Orladeyo was approved by the European Commission in April, and the U.K.’s Medicines and Healthcare products Regulatory Agency issued a similar approval the following month.

It also has been approved in the U.S. and Japan, and is being reviewed by regulatory authorities in Canada, Switzerland, and Israel.

These approvals, and NICE’s recommendation, were supported by data from the Phase 3 APeX-2 trial (NCT03485911), sponsored by BioCryst, in which 121 people with HAE were given Orladeyo or a placebo for about six months.

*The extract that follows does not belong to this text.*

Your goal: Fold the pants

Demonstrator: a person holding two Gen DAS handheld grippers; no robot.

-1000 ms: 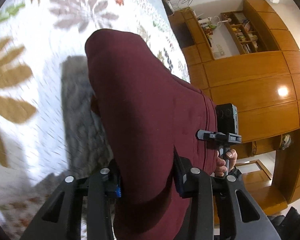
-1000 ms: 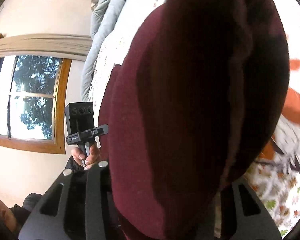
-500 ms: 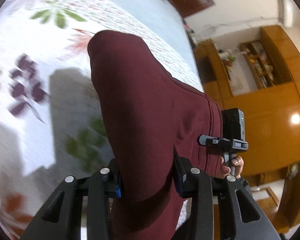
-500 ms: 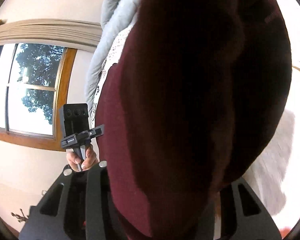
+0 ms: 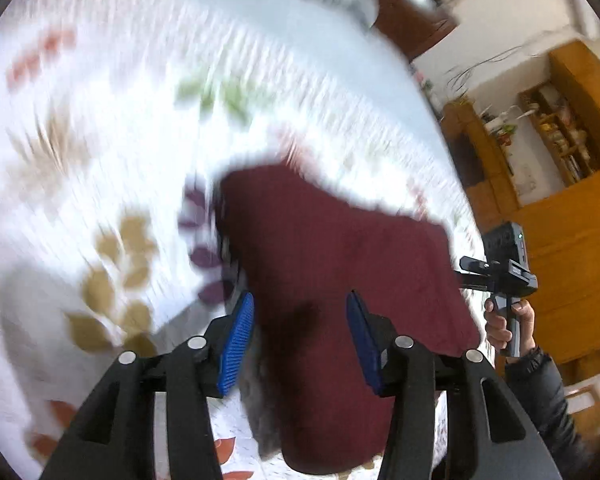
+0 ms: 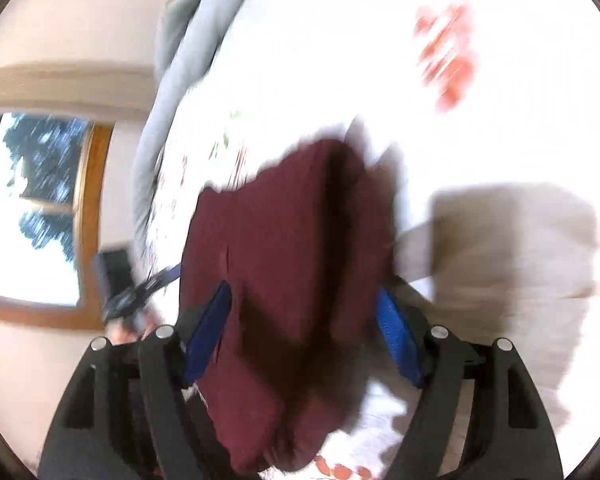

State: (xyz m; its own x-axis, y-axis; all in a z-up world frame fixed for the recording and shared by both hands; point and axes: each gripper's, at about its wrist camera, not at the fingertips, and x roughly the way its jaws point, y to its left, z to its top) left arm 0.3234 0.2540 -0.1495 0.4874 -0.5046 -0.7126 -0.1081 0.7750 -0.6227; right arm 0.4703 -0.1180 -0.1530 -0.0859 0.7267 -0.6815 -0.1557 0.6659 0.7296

Results showed that treatment with the medication sustainably reduced the mean rate of monthly swelling attacks by approximately 80% over the course of nearly two years (96 weeks).

Orladeyo also is being evaluated in an open-label Phase 2/3 trial, called APeX-S (NCT03472040). Interim data from this trial have supported the medication’s favorable safety profile, and also showcased its ability to lower the rate of swelling attacks among patients.

Laura Szutowicz, CEO of the charity organization HAE U.K., said her advocacy group “welcomes the NICE decision on berotralstat, which means that eligible patients and clinicians have another choice of treatment for this lifelong condition.”

“The NICE recommendation of berotralstat is great news for clinicians and eligible patients who now have access to the first oral preventive treatment for HAE that could significantly reduce the number of attacks and may improve quality of life,” said Sorena Kiani, PhD, a consultant immunologist at Barts Health NHS Trust.